### Task instructions
Include in the reply only the lines from the start of the data below through the line containing "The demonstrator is", reproduced exactly and with no pictures.

'''

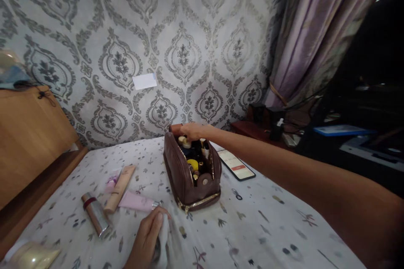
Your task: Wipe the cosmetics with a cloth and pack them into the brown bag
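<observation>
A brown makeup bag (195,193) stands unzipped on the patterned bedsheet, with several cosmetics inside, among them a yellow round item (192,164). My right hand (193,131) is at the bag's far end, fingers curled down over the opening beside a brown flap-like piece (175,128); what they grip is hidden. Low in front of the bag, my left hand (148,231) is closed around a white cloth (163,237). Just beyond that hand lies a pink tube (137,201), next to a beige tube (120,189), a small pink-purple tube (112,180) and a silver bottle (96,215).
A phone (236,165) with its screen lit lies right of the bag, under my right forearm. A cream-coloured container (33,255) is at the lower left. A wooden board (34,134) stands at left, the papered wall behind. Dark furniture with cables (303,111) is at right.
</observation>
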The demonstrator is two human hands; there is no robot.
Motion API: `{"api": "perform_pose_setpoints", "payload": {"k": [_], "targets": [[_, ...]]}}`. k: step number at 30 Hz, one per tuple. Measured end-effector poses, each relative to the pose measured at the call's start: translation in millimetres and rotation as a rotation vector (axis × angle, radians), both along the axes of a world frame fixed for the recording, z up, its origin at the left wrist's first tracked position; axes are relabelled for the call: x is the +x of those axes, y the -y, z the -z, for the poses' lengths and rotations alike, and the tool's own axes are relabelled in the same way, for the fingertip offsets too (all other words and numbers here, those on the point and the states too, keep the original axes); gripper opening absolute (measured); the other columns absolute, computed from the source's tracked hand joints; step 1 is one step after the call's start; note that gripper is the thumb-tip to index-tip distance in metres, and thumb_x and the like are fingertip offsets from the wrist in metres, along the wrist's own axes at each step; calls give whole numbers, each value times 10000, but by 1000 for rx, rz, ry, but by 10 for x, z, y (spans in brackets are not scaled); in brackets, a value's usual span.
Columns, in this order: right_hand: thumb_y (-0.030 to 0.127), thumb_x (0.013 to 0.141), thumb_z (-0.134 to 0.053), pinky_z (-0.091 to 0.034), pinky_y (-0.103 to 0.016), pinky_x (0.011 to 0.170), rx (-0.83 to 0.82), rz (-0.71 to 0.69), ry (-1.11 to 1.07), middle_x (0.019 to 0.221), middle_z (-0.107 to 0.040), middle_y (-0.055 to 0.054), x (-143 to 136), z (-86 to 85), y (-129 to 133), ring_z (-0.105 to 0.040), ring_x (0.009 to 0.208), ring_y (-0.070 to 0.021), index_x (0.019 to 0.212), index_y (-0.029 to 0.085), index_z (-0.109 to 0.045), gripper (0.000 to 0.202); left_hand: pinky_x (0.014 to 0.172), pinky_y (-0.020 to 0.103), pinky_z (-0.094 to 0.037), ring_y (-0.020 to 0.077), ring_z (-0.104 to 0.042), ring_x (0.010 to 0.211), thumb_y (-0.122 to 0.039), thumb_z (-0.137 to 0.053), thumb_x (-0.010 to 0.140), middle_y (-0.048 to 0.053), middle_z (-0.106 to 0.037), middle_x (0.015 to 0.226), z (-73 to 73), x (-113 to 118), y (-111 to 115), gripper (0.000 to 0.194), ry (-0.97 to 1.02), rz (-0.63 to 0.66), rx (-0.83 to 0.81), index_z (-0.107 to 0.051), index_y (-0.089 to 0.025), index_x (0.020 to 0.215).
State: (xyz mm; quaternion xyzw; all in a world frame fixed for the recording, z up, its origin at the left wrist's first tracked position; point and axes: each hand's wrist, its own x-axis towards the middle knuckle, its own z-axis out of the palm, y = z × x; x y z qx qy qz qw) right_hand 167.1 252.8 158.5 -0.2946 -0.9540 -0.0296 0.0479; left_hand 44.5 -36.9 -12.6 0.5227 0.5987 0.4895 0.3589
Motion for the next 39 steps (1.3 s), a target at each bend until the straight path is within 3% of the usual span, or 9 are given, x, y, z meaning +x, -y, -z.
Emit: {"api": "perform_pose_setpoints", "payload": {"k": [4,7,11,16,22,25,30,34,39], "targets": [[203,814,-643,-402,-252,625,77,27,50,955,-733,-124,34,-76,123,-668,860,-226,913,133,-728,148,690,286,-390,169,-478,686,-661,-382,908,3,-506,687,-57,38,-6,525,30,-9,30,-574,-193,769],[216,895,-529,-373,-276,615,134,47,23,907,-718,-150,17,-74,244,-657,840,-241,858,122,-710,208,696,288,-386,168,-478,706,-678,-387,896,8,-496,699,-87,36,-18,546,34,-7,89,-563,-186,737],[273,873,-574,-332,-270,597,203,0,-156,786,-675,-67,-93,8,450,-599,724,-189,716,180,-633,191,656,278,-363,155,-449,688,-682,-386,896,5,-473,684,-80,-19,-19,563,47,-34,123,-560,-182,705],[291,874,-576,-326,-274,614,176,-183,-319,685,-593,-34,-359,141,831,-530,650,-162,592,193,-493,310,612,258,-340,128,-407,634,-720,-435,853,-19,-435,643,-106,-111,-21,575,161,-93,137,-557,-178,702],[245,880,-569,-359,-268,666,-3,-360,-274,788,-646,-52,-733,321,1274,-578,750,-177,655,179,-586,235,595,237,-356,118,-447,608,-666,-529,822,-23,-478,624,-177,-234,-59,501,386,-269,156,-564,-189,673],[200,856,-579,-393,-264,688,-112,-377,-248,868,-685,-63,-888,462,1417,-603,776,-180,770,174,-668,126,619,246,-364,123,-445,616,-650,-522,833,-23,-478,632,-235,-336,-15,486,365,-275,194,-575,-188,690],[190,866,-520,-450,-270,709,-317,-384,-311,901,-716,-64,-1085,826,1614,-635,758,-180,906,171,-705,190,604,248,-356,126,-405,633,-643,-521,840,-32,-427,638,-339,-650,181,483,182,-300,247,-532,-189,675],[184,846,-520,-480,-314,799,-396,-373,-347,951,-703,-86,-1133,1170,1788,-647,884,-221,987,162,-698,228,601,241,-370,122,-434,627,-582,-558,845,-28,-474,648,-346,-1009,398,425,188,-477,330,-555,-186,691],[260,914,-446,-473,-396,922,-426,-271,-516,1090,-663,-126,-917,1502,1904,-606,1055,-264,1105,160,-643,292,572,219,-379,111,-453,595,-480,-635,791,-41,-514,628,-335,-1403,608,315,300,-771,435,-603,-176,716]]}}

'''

### Solved problem
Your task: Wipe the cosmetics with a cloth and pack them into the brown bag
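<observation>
A brown makeup bag (195,193) stands unzipped on the patterned bedsheet, with several cosmetics inside, among them a yellow round item (192,164). My right hand (193,131) is at the bag's far end, fingers curled down over the opening beside a brown flap-like piece (175,128); what they grip is hidden. Low in front of the bag, my left hand (148,231) is closed around a white cloth (163,237). Just beyond that hand lies a pink tube (137,201), next to a beige tube (120,189), a small pink-purple tube (112,180) and a silver bottle (96,215).
A phone (236,165) with its screen lit lies right of the bag, under my right forearm. A cream-coloured container (33,255) is at the lower left. A wooden board (34,134) stands at left, the papered wall behind. Dark furniture with cables (303,111) is at right.
</observation>
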The demonstrator is two human hands; there is no robot.

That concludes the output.